Rock Climbing: Placing Trad Gear

Whether it’s building an anchor or placing it while on lead, how can you tell if your trad gear is safe or not?

Luckily there are 5 golden rules for deciding if your gear is bomber without having to take a nervy fall to find out!

Placing Trad Gear in the Direction Of Pull

If the piece of gear you placed is only good when pulled up and you are going to fall down, then it’s not very likely to hold. Now, this might seem simplistic but it gets a little more complicated when you add in horizontal cracks on traversing routes.

If you place a piece in a horizontal crack that pulls right, but you are about traverse left, then a fall or even the rope could easily dislodge your piece.

placing trad gear in cracks

 

And remember, when placing a cam in a vertical crack, make sure the stem is angled at a 45-degree angle to the cliff (towards the ground) and not at a 90-degree angle to the cliff, otherwise under load, it could move or pop quite easily.

Quality Of Rock

If the quality of the rock you are placing trad gear in isn’t good, then it may not matter how well you place your gear.

We should investigate thoroughly the quality of the rock, both in the crack itself and the overall quality of the rock in the local area of the crack.

 

Using offsets in cracks

Quality of rock on sidewalls of the crack is very good!

If the rock has hairline cracks around it could it be friable and have potential to move or crumble under a heavy load? Remember a piece of rock only has to move a millimetre in order for your gear to pop.

 

Cam in crack

Flakes: I have seen gear placed behind suspect/loose flakes as a psychological piece to get through a movie. While this might be helpful to you on lead, if you fall it’s not just you in danger but your belayer too. Risking a bigger fall might actually be the safer thing here.

Surface Area Contact

This one should be simple but so often I see climbers not fully understand it. The aim is to get maximum surface area contact between the side of the nut/hex/cam-lobes and the side of the crack its placed in.

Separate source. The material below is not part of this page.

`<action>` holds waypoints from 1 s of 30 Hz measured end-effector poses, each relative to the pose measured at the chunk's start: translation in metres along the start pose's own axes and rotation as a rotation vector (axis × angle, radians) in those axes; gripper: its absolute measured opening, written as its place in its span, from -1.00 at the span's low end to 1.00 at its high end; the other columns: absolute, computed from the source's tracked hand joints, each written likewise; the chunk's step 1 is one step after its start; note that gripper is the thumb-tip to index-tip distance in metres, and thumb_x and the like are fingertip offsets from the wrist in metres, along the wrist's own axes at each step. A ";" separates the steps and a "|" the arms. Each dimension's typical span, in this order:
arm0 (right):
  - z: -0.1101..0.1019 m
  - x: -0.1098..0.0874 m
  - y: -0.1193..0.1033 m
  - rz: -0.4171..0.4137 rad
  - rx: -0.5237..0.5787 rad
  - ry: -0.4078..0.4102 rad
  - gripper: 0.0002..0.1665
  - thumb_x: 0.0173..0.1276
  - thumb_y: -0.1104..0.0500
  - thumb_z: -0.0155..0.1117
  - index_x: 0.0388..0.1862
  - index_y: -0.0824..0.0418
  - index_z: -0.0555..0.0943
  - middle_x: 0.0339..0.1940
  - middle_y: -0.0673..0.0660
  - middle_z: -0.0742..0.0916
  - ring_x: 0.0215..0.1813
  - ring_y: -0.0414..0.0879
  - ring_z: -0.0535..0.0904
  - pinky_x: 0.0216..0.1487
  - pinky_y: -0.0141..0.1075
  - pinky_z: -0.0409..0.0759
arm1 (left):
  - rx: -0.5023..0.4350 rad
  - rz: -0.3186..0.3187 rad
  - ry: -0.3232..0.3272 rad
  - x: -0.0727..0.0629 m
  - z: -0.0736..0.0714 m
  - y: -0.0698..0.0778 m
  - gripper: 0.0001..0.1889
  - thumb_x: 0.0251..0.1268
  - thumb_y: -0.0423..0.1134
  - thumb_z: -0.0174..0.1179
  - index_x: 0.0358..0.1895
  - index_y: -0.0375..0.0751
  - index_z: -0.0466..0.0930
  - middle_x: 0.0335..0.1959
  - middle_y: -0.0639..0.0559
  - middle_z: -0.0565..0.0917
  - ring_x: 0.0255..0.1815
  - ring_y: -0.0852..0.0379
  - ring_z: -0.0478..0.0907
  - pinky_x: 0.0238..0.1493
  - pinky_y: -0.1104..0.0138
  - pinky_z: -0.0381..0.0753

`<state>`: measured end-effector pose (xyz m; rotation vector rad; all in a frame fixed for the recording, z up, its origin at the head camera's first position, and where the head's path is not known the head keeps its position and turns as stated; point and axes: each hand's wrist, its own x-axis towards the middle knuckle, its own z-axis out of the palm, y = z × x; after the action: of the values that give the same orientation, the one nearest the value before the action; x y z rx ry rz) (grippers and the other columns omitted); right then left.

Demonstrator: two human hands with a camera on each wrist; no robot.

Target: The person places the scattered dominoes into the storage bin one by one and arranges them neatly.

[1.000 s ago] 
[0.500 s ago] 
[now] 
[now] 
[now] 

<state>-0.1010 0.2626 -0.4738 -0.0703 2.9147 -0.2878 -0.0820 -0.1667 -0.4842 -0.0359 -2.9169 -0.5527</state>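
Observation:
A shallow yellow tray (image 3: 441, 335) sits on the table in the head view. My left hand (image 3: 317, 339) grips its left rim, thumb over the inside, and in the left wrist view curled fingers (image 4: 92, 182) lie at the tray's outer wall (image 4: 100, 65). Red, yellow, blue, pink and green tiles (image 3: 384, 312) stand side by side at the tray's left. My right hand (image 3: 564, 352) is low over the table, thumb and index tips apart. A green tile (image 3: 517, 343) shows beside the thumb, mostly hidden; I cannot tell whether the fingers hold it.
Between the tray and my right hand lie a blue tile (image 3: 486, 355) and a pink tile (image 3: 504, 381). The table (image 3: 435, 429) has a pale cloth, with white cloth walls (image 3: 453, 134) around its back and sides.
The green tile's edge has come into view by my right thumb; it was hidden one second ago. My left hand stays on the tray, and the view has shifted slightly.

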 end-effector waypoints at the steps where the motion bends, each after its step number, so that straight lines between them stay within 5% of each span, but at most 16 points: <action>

We can achieve this best by looking for a constriction on a crack, placing trad gear in where the crack is wider and sliding it towards where its constricted or narrowing.

Constriction alone isn’t good enough though, as maximum surface area contact between the piece and the rock ensures better hold and less movement of the piece by the rope.

Bomber nut placement

Size Matters

Yes, bigger is better, but not at the expense of surface area contact.

If you have the option of placing a number 3 nut with 100% perfect surface area contact or a number 11 nut with 70% surface, then size doesn’t matter and go with the size 3 nut. It’s more than strong enough to hold and should be trusted.

If you have the option of a size 3 nut or a size 11 nut and they both have similar surface area contact in a good quality crack, then yes, choose the bigger piece.

Deeper is better

The deeper we can place the piece inside the crack the better, however, again only if it doesn’t compromise the surface area contact.

Often we don’t have multiple depth choices with a nut as they rely more on an element of constriction. Cams however can work better in uniform/parallel crack.

So if you have the option of placing a cam 1 inch inside a uniform crack or 3 inches inside a uniform crack then obviously the latter is the better option. Just make sure you don’t put the cam so deep your second cant release trigger.

Scoring Systems for placing trad gear

I have seen people use scoring systems for deciding whether a piece of gear is good or not. I don’t use these systems for a few reasons, but mainly its because it can be totally redundant if not fully understood.

A piece of gear scoring badly on point number one (direction of pull) but brilliantly on all the other points is still likely to pull out under fall.